Many people in Canada and beyond know the name Jeanne Beker, who from 1985 to 2012 hosted Fashion Television, an internationally broadcast television show.
On November 21, 2024, Jeanne Beker will be at the Museum to read from her new memoir Heart on My Sleeve and answer questions about her life and the book. The event is part of the Museum’s Canada’s Storytellers Series.
In Heart on My Sleeve, Beker uses individual articles of clothing and jewelry to tell significant stories of her life. In one chapter she talks about an unpretentious plaid Roots shirt she wore to interview her musical idol, Paul McCartney, only to find he was also wearing a plaid flannel shirt. These pieces of clothing and the anecdotes related to them shed light not only on Beker’s family life and relationships but also on her values.
Beker has a long relationship with the Museum. Her parents, Bronia and Joseph, arrived through Pier 21 in 1948, with Jeanne’s elder sister, Marilyn. In 2017, she shared her family’s story at the Museum, and donated the trunk they carried with them to our collection. It is now displayed among a collection of luggage used by different people from different countries to bring elements of a home left behind to a new place of beginning.
The Trunk
Beker’s parents grew up and fell in love in the shtetl of Kozowa, then in Poland (now Ukraine), to Jewish families. Both had family members who were killed during the Holocaust. But they managed to survive. In 1948, after three years in a displaced persons camp in Austria, they came to Canada.
This trunk accompanied them on their voyage across the Atlantic after the Second World War. It conveyed the treasured remaining items of an old life to a new land and life in Canada. Among other possessions, it held a crystal fruit bowl, two silk eiderdowns, and a silver candelabra designed to hold Sabbath candles.

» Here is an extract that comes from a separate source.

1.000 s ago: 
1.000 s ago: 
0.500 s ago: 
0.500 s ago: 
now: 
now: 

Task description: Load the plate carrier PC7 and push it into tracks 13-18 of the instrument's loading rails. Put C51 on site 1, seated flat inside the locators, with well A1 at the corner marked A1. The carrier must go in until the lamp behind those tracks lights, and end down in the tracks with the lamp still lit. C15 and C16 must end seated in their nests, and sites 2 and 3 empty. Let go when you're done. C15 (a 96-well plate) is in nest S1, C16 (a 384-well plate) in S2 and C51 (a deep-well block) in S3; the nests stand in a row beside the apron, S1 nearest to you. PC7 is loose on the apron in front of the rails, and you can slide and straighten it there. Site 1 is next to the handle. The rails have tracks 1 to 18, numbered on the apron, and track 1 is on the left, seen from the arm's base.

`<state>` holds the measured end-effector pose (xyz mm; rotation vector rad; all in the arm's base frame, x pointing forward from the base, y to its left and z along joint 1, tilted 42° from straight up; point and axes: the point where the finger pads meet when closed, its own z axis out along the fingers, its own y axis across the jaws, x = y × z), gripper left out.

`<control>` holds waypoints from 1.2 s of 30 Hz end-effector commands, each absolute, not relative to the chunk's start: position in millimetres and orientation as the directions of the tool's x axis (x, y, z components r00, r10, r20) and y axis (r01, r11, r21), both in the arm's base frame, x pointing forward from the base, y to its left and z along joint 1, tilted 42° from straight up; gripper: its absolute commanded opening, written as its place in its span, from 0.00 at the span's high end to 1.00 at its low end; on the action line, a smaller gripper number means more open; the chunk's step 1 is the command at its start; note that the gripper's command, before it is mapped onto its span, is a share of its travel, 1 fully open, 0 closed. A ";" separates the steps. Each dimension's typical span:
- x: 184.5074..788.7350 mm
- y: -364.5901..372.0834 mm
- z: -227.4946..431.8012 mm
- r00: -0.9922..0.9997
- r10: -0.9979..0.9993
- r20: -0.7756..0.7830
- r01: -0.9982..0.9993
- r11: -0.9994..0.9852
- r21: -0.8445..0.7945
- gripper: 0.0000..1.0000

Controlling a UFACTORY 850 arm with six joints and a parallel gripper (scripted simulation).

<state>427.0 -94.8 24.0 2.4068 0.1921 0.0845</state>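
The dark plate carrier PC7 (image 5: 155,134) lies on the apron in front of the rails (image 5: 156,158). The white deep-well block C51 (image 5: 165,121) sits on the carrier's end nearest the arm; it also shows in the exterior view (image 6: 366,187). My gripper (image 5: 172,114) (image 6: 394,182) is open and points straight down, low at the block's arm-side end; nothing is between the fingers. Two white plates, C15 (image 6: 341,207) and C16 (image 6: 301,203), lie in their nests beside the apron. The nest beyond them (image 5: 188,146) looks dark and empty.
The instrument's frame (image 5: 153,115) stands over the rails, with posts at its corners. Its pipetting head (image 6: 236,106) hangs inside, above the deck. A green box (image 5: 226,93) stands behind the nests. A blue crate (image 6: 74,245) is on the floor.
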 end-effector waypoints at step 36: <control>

The family and their trunk arrived in Canada by ship at Pier 21. They worked and saved to buy a home for their family. The trunk sat in the cellar of that home for years and when the family moved to a new home in 1959, it came with them.
The act of donating the trunk and of sharing her parents’ history is an example of the kind of shared storytelling our Museum strives for and embraces.